§ Work task: Please give the data below again in full, exactly as it stands.

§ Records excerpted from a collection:
○ ○ ○ ○ ○ ○ ○

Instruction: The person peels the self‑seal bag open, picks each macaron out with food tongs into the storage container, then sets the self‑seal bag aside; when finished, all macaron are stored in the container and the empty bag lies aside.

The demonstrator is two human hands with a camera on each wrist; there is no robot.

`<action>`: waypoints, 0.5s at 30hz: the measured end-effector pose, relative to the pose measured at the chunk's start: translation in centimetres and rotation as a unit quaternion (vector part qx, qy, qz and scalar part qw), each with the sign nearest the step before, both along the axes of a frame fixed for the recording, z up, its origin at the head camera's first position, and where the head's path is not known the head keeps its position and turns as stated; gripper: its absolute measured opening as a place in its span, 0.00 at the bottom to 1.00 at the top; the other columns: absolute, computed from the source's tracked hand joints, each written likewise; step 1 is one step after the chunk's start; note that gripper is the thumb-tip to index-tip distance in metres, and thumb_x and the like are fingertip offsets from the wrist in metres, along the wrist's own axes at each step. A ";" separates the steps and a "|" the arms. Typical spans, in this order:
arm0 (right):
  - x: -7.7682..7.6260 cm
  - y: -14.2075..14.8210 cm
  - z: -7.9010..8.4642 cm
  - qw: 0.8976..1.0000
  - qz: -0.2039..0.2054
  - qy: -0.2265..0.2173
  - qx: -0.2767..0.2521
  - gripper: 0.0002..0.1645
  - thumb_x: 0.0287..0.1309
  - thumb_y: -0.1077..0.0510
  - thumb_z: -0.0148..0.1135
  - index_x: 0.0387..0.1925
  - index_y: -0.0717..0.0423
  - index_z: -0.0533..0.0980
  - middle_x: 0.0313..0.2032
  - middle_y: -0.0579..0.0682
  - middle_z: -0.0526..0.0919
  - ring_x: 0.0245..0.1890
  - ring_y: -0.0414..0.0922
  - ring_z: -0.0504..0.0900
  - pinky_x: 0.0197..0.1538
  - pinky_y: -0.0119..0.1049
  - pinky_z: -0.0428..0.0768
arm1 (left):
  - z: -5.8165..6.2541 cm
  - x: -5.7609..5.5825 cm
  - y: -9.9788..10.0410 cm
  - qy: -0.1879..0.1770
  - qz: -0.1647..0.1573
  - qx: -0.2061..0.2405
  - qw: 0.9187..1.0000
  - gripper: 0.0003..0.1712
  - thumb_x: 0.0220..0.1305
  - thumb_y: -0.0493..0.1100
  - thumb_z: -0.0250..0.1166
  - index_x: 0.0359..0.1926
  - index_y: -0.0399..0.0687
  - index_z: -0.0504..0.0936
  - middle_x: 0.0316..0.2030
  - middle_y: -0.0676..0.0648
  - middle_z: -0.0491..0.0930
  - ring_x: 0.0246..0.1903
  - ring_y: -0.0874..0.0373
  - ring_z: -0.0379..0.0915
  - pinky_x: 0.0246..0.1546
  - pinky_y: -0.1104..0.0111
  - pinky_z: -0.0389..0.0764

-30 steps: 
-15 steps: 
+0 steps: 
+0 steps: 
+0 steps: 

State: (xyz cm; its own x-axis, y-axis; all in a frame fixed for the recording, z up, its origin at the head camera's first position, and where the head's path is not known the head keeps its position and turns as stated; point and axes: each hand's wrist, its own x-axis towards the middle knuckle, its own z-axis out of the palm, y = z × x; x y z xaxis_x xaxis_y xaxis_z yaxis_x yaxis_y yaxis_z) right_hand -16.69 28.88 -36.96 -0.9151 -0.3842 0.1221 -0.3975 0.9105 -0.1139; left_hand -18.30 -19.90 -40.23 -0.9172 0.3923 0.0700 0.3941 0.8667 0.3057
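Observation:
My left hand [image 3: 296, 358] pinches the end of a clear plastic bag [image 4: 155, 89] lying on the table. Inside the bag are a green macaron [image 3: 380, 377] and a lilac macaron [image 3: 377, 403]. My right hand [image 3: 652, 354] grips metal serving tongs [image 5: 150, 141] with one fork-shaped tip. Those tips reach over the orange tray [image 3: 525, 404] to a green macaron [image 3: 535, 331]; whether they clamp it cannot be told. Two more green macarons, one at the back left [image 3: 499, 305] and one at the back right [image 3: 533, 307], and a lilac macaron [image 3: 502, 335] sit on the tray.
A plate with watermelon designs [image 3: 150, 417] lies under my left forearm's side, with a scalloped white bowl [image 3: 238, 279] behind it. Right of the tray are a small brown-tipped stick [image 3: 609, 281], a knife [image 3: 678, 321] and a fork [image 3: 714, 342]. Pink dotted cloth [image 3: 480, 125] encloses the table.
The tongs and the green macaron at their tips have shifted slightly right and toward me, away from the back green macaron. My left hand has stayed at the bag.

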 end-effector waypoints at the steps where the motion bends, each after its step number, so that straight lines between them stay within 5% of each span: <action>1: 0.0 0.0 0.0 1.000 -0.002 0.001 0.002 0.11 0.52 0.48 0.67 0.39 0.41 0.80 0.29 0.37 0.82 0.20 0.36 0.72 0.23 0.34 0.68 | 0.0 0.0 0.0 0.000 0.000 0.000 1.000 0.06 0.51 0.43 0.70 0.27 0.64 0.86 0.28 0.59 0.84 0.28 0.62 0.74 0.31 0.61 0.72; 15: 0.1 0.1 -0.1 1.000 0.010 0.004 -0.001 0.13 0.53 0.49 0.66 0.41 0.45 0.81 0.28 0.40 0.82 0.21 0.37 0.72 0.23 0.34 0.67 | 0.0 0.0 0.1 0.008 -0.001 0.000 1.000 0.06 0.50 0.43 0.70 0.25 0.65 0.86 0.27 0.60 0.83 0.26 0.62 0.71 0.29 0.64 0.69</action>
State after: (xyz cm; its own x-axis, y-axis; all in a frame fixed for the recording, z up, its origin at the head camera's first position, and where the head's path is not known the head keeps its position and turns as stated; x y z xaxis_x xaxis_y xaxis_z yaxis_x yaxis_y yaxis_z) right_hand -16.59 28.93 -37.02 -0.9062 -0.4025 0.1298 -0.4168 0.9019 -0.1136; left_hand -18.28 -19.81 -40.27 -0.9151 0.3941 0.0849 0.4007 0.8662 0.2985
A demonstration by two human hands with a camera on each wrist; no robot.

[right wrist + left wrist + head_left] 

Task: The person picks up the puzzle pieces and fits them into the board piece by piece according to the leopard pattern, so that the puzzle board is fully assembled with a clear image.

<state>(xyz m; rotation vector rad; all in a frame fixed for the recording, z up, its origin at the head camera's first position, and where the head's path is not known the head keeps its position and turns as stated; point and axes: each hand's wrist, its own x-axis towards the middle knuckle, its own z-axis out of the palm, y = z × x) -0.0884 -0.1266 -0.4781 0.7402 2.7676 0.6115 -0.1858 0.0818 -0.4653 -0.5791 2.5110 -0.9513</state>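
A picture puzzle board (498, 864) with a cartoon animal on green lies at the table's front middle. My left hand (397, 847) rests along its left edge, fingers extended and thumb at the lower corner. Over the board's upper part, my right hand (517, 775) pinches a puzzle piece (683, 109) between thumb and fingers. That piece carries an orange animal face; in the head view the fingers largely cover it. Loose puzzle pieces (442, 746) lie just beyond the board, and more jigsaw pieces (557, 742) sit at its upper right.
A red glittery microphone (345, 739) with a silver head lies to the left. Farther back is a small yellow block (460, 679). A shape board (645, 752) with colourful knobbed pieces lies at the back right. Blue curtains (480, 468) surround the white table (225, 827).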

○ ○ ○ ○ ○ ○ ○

§ Final answer:
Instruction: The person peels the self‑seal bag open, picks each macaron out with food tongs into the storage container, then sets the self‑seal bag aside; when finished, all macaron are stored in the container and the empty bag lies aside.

The demonstrator is two human hands with a camera on each wrist; there is no robot.

`<action>`: waypoints, 0.5s at 30hz: the measured end-effector pose, relative to the pose measured at the chunk's start: translation in centimetres and rotation as a unit quaternion (vector part qx, qy, qz and scalar part qw), each with the sign nearest the step before, both along the axes of a frame fixed for the recording, z up, its origin at the head camera's first position, and where the head's path is not known the head keeps its position and turns as stated; gripper: its absolute measured opening as a place in its span, 0.00 at the bottom to 1.00 at the top; the other columns: absolute, computed from the source's tracked hand joints, each written likewise; step 1 is one step after the chunk's start; note that gripper is the thumb-tip to index-tip distance in metres, and thumb_x and the like are fingertip offsets from the wrist in metres, along the wrist's own axes at each step. A ";" separates the steps and a "|" the arms. Typical spans, in this order:
arm0 (right):
  - x: -7.7682..7.6260 cm
  - y: -14.2075..14.8210 cm
  - z: -7.9010..8.4642 cm
  - qw: 0.8976..1.0000
  - qz: -0.2039..0.2054
  - qy: -0.2265..0.2173
  - qx: -0.2767..0.2521
  - gripper: 0.0002..0.1645
  - thumb_x: 0.0287..0.1309
  - thumb_y: -0.1077..0.0510
  - thumb_z: -0.0148..0.1135
  - index_x: 0.0387..0.1925
  - index_y: -0.0717..0.0423
  - index_z: -0.0533..0.0980
  - middle_x: 0.0313..0.2032
  - middle_y: -0.0579..0.0682
  - middle_z: -0.0526..0.0919
  - ring_x: 0.0245..0.1890
  - ring_y: -0.0414..0.0922
  - ring_z: -0.0504..0.0900
  - pinky_x: 0.0197..0.1538
  - pinky_y: -0.0119..0.1049
  - pinky_z: -0.0428..0.0768
arm1 (left):
  - z: -5.8165..6.2541 cm
  - x: -5.7609..5.5825 cm
  - y: -9.9788..10.0410 cm
  - qy: -0.1879..0.1770
  - qz: -0.1647..0.1573
  - qx: -0.2061..0.2405
  - qw: 0.9187..1.0000
  - gripper: 0.0003..0.1712
  - thumb_x: 0.0220..0.1305
  - thumb_y: -0.0493..0.1100
  - thumb_z: -0.0250..0.1166
  - index_x: 0.0359..0.1926
  - index_y: -0.0399..0.0687
  - index_z: -0.0504..0.0936
  - middle_x: 0.0316..0.2030
  - middle_y: -0.0676..0.0648
  - middle_z: -0.0491..0.0930
  - ring_x: 0.0246..0.1903
  - ring_y: -0.0874..0.0373
  - ring_z: -0.0379..0.0915
  - pinky_x: 0.0246..0.1546
  - pinky_y: -0.1104..0.0111
  - pinky_z: -0.0389..0.0764

-30 steps: 
-15 steps: 
+0 steps: 
+0 steps: 
+0 steps: 

State: (xyz cm; its own x-axis, y-axis; all in a frame fixed for the recording, z up, its origin at the head camera's first position, and where the head's path is not known the head keeps its position and turns as stated; point and axes: each hand's wrist, its own x-axis towards the middle knuckle, its own z-axis out of the palm, y = z × x; x y z xaxis_x xaxis_y xaxis_z yaxis_x yaxis_y yaxis_z) right_hand -16.69 28.88 -36.96 -0.9151 -0.3842 0.1221 -0.3975 0.9105 -0.1139; left_hand -18.30 -19.90 -40.23 -0.9172 0.3923 0.0700 0.3941 0.8667 0.3057
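Observation:
My left hand [image 3: 296, 358] pinches the end of a clear plastic bag [image 4: 155, 89] lying on the table. Inside the bag are a green macaron [image 3: 380, 377] and a lilac macaron [image 3: 377, 403]. My right hand [image 3: 652, 354] grips metal serving tongs [image 5: 150, 141] with one fork-shaped tip. Those tips reach over the orange tray [image 3: 525, 404] to a green macaron [image 3: 535, 331]; whether they clamp it cannot be told. Two more green macarons, one at the back left [image 3: 499, 305] and one at the back right [image 3: 533, 307], and a lilac macaron [image 3: 502, 335] sit on the tray.
A plate with watermelon designs [image 3: 150, 417] lies under my left forearm's side, with a scalloped white bowl [image 3: 238, 279] behind it. Right of the tray are a small brown-tipped stick [image 3: 609, 281], a knife [image 3: 678, 321] and a fork [image 3: 714, 342]. Pink dotted cloth [image 3: 480, 125] encloses the table.
The tongs and the green macaron at their tips have shifted slightly right and toward me, away from the back green macaron. My left hand has stayed at the bag.
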
 end-effector waypoints at the steps where the motion bends, each after its step number, so that straight lines between them stay within 5% of each span: <action>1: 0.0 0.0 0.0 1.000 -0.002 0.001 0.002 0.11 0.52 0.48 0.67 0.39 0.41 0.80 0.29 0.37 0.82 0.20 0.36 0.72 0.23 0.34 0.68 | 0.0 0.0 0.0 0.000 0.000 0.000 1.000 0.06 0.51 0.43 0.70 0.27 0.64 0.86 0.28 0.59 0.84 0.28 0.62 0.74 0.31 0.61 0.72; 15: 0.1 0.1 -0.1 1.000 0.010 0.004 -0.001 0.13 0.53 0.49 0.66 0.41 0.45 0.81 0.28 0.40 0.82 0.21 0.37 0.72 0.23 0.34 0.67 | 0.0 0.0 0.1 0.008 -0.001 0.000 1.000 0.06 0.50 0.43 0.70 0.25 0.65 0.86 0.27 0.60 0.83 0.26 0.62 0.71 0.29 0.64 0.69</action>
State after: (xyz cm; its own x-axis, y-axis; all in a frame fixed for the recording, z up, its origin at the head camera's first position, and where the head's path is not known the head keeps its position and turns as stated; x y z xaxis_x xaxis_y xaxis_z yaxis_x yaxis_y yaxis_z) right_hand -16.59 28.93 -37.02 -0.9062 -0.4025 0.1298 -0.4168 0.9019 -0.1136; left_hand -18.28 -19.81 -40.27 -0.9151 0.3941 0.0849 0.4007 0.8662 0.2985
A demonstration by two human hands with a camera on each wrist; no robot.

[right wrist + left wrist + head_left] 

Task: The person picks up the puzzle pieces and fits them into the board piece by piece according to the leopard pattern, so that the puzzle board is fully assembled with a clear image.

<state>(xyz m; rotation vector rad; all in a frame fixed for the recording, z up, its origin at the head camera's first position, and where the head's path is not known the head keeps its position and turns as stated; point and axes: each hand's wrist, its own x-axis towards the middle knuckle, its own z-axis out of the palm, y = z × x) -0.0884 -0.1266 -0.4781 0.7402 2.7676 0.6115 -0.1858 0.0818 -0.4653 -0.5791 2.5110 -0.9513</state>
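A picture puzzle board (498, 864) with a cartoon animal on green lies at the table's front middle. My left hand (397, 847) rests along its left edge, fingers extended and thumb at the lower corner. Over the board's upper part, my right hand (517, 775) pinches a puzzle piece (683, 109) between thumb and fingers. That piece carries an orange animal face; in the head view the fingers largely cover it. Loose puzzle pieces (442, 746) lie just beyond the board, and more jigsaw pieces (557, 742) sit at its upper right.
A red glittery microphone (345, 739) with a silver head lies to the left. Farther back is a small yellow block (460, 679). A shape board (645, 752) with colourful knobbed pieces lies at the back right. Blue curtains (480, 468) surround the white table (225, 827).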

This answer is finished.